Peter's Paper Musings

Microblogging my favorite systems and database papers

By Peter Kraft

OLTP Through the Looking Glass, and What We Found There

This paper by database legend Mike Stonebraker is an absolute classic. It profiles a transactional database in great detail, determining the purpose of each CPU instruction. The authors find that <10% of CPU instructions are actually performing useful work. The remaining are split roughly evenly between four sources of overhead:

  • Buffer management (moving pages between a buffer pool and disk)
  • Locking (heavyweight row-level locks providing transaction concurrency control)
  • Latching (lightweight locks protecting data structure internals from concurrent accesses)
  • Logging (recording operations before executing them to enable recovery)

One one hand, these results are discouraging because there's no "high pole in the tent." Overhead comes from multiple sources, all of which are critical for traditional database functionality. On the other hand, these results suggest a radically different database architecture that could achieve incredible performance: a database that's wholly in-memory (no buffer pool), single-threaded per-partition (no locking or latching) and replicated (no logging).

This insight spawned a long-running research project (H-Store, and later VoltDB), which have shown that if you're willing to accept slightly less flexibility from your database, truly incredible performance is possible.

Everything You Always Wanted to Know About Compiled and Vectorized Queries But Were Afraid to Ask

I like this paper because it goes out of its way to do a fair experimental comparison of two state-of-the-art query processing techniques: vectorization and data-centric code generation.
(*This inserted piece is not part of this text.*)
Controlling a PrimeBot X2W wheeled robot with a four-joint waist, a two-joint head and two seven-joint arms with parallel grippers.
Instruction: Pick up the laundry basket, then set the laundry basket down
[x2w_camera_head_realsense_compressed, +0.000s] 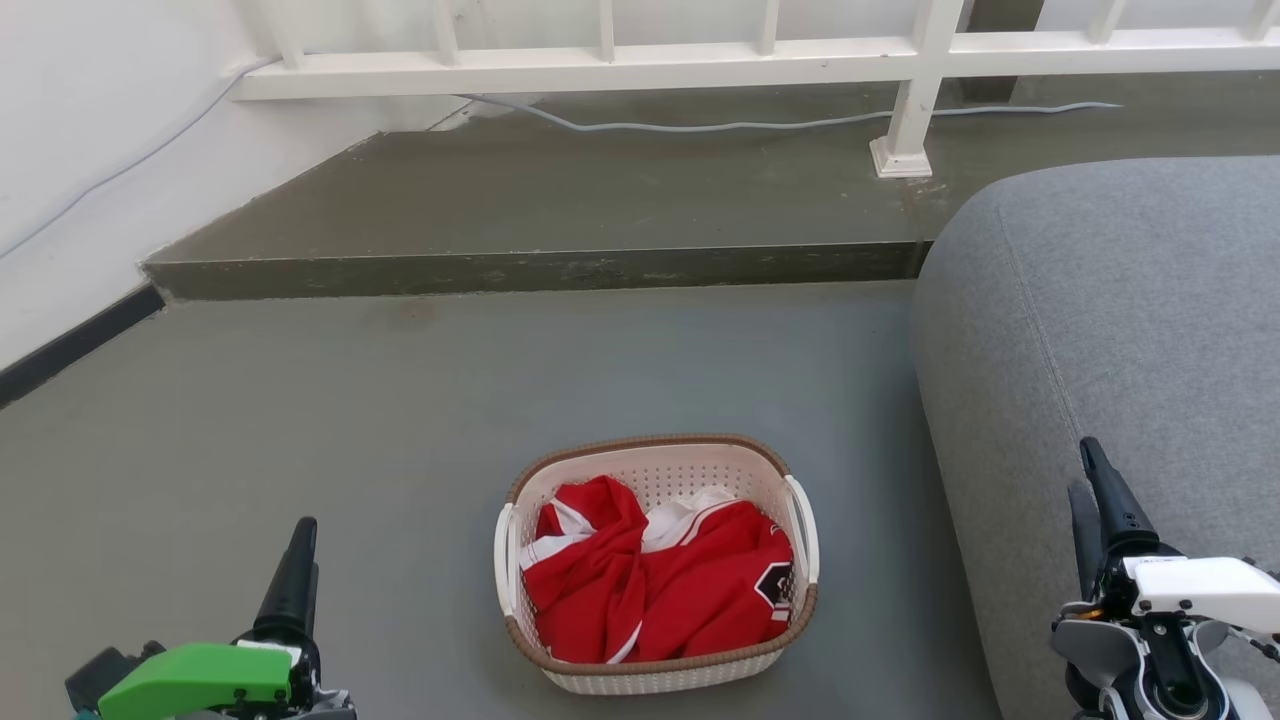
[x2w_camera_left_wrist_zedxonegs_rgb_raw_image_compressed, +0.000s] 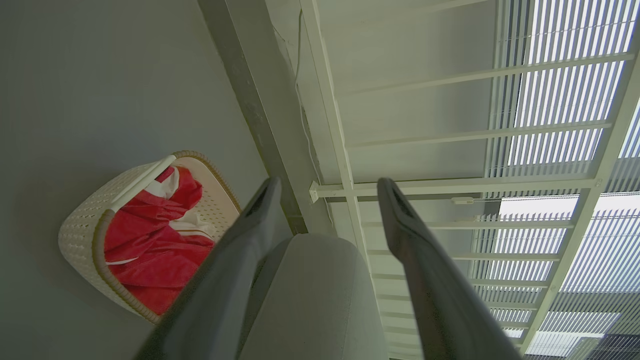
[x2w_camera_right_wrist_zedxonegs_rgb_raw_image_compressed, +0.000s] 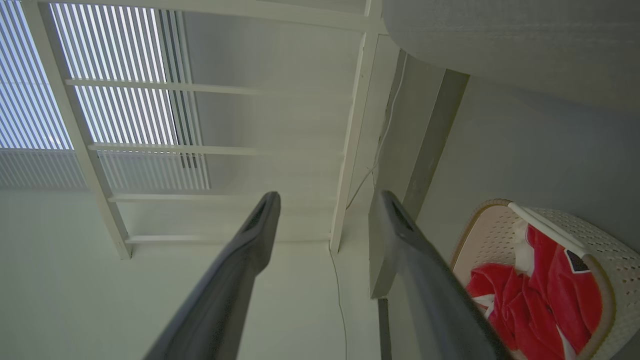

These are two different ways of executing operations in in-memory columnar databases.

At a high level, the difference between vectorization and data-centric code generation is that vectorized queries process many tuples at once, while code-generated/compiled queries process many operators at once.

In systems that perform vectorization, each operation executes on a large batch--a vector--of data. For example, if you're summing a column, you might fetch 1000 numbers from the column at once and add them all up. The idea is to amortize iterator call overhead over many tuples and take advantage of CPU parallelism (SIMD).

In systems that perform data-centric code generation, multiple operations are fused together and applied to each tuple one at a time. For example, if your query is for green cars with four tires, you might fuse those together into a tight loop that iterates through every record and checks both its color and its number of tires. The idea is to amortize iterator call overhead over many iterators and take advantage of compiler optimizations on the generated code.

To really analyze both types of systems in a fair environment, the authors built two custom query engines that were identical in every way except their query execution strategy. They found that both strategies are good!

  • Code generation: Slightly better for compute-intensive queries due to better cache performance for individual operations. Also works better for smaller (OLTP) queries because it's tuple-at-a-time.
  • Vectorization: Slightly better at parallel data access for memory-bound queries and doesn't require a compilation step.

But both work well and are used in widely adopted systems.

Column Stores vs. Row Stores: How Different Are They, Really?

I like this paper from the early days of column stores because it explains how column stores are so effective for analytics and why their benefits are hard to replicate with the traditional row store architecture.

The obvious reason column stores are effective compared to row stores is that they allow queries to only access the columns they need and ignore the others. However, even when that behavior is simulated in row stores (for example, using materialized views containing only the columns needed by a query), column stores perform far better on analytical workloads. Why? The authors find a couple of reasons!

  1. Better block iteration. On analytical queries that evaluate a large number of tuples, a row store needs to iterate through tuples one at a time, extracting data from each tuple to perform predicate evaluation or aggregation. A column store can operate on blocks of values from the same column in a single function call, which takes advantage of CPU caching and parallelism (which is even more true now than it was back then).
  2. Compression. Column stores put similar data from the same column together, which can enable enormous space savings, and potentially enormous speedups, through compression, for example on a very sparse column. By contrast, a row store has to store whole rows, so even if one column is very sparse or otherwise low-entropy, it is still stored in its entirety.
  3. Late materialization. Even if a column store needs to return rows to answer a query, it can perform most operations (predicates, joins) only on a handful of columns and then materialize rows later for the data the query returns. This can greatly reduce time spent processing values in columns that are returned but not evaluated.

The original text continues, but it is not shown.